Vamos Falar-nos de Adoção

Este é um texto que gosto muito, de uma autora que escreve muito bem sobre o tema adoção. Por esses motivos resolvi postá-lo aqui. Há muito tempo o uso como referência para textos e palestras minhas e já o indiquei para muitos candidatos a adoção.

Aproveitem a leitura!

Foto: Getty Images

Título: Vamos Falar-nos de Adoção
Autor: Gabriela Schreiner
Fonte: Apresentado em reunião de pais do grupo NEPPAJ – Jundiaí/SP - 2000.
O que é a adoção para nós? Porque estamos aqui hoje? Como assimilamos esta forma de assumir e amar um filho?

Dedicar um tempo para a reflexão a respeito da adoção é revelá-la para nós mesmos, é incorporar uma verdade que está sendo assumida a partir da intenção.
Adotar é reconhecer no filho gerado por outros, nosso filho. Olhar em seus olhos à procura não de uma cor conhecida, um formato herdado, mas o brilho do olhar de quem é amado e reconhecido como ser único.

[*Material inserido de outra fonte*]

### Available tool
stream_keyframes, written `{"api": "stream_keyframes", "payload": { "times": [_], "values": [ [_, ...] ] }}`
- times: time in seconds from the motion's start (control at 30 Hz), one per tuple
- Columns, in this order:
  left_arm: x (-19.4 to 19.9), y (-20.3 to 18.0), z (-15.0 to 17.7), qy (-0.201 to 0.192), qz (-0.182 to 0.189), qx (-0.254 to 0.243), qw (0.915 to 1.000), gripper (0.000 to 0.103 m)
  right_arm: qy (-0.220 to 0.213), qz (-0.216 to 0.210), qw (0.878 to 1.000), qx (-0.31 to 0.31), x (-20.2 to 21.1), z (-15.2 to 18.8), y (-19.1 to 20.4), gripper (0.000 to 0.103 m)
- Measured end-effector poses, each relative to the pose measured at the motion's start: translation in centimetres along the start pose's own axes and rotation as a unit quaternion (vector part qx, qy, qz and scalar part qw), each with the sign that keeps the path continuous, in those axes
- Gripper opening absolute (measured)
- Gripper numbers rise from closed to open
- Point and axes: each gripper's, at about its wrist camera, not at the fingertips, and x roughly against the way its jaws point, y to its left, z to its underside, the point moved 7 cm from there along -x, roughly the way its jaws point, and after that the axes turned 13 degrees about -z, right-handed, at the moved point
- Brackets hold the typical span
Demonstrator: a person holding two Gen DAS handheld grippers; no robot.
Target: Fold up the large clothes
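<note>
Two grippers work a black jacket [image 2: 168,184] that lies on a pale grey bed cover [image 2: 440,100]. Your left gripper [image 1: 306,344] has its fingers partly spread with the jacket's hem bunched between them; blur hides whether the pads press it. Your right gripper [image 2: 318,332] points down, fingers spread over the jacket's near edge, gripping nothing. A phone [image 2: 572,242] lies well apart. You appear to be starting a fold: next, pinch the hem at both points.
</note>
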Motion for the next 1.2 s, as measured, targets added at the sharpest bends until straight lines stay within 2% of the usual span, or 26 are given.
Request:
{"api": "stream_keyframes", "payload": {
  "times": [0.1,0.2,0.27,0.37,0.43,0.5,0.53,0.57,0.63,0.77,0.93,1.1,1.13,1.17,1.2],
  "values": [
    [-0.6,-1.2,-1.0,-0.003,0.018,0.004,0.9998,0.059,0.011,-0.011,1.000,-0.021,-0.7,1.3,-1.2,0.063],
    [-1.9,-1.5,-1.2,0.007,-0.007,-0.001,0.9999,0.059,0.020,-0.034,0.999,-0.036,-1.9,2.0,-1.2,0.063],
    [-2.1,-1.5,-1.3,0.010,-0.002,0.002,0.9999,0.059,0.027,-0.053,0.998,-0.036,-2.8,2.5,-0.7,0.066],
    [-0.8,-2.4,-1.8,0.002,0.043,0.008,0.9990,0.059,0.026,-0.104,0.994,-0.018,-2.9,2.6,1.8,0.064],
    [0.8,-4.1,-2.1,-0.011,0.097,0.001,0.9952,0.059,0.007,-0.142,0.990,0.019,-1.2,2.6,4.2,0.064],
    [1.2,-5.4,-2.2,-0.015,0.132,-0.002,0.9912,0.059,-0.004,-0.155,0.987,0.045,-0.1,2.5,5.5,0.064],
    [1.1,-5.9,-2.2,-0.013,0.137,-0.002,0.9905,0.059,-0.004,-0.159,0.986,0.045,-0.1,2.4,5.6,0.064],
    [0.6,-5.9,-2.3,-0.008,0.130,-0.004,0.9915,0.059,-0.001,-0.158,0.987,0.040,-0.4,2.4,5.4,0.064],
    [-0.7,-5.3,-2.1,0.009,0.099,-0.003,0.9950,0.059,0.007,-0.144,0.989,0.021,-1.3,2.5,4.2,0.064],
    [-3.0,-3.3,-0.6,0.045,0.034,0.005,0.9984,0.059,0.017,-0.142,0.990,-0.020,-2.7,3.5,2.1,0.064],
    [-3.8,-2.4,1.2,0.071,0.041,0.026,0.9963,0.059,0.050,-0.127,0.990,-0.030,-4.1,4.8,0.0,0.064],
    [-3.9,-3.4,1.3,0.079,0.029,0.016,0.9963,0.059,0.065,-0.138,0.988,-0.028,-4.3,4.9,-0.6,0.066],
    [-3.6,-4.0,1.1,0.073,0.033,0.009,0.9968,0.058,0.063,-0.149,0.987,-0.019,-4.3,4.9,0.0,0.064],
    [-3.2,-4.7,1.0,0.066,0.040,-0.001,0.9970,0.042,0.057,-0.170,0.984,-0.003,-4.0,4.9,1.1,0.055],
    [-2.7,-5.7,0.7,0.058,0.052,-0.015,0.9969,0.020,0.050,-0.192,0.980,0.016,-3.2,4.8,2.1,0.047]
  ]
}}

Adotar é doar seu tempo, doar seu espaço, é pensar naquele ser tão indefeso antes de pensarmos em nós mesmos, é uma sucessão de atitudes solidárias (atenção: solidárias!), sucessivas e infinitas. É ser pai, é ser mãe.
A paternidade pode ser involuntária, a maternidade pode ser indesejada. A paternagem não. É na maternagem que a mulher se torna mãe. É no exercício, assim como um médico. Enquanto estuda, é estudante de medicina, só pode ser médico após o diploma, no exercício consciente e ético da profissão. Assim é na construção da relação mãe-pai-filho, só se é mãe no exercício, só se é pai na ação – nunca na omissão. Dentro da preparação (o estudo no caso do médico) para o exercício da paternidade/maternidade, ou a paternagem/maternagem, não é condição fundamental a gestação biológica, mas sim a gestação afetiva. É neste momento que nos perguntamos: queremos? Podemos? Podemos abrir mão de espaços, de tempo, de diversão, de "liberdade"? Como faremos? Estamos prontos? E mais um milhão e meio de perguntas. Muitas delas sem respostas.
A adoção não acontece sem uma decisão. Isto a torna diferente. Por "diferente" temos que ler diferente. Uma outra forma de ser pai, de ser mãe. Só. Só? Não, a adoção é rica por isso mesmo! Encontro de histórias, uma caixinha de surpresas que temos as chances de moldar, de ajeitar com carinho, de ajudá-la a crescer.O que é um casamento afinal? O encontro de duas pessoas diferentes, com histórias diversas que identificam coisas em comum, ou coisas que os atraem, iniciam um relacionamento e percebem que ele poderá durar por toda uma vida. Encontro de histórias, assim como na adoção.
Em toda história há riqueza, porque há vida, experiência. São nossas histórias de vida que nos tornam diferentes, especiais. Nelas há sempre um ensinamento, uma lição, merecem respeito.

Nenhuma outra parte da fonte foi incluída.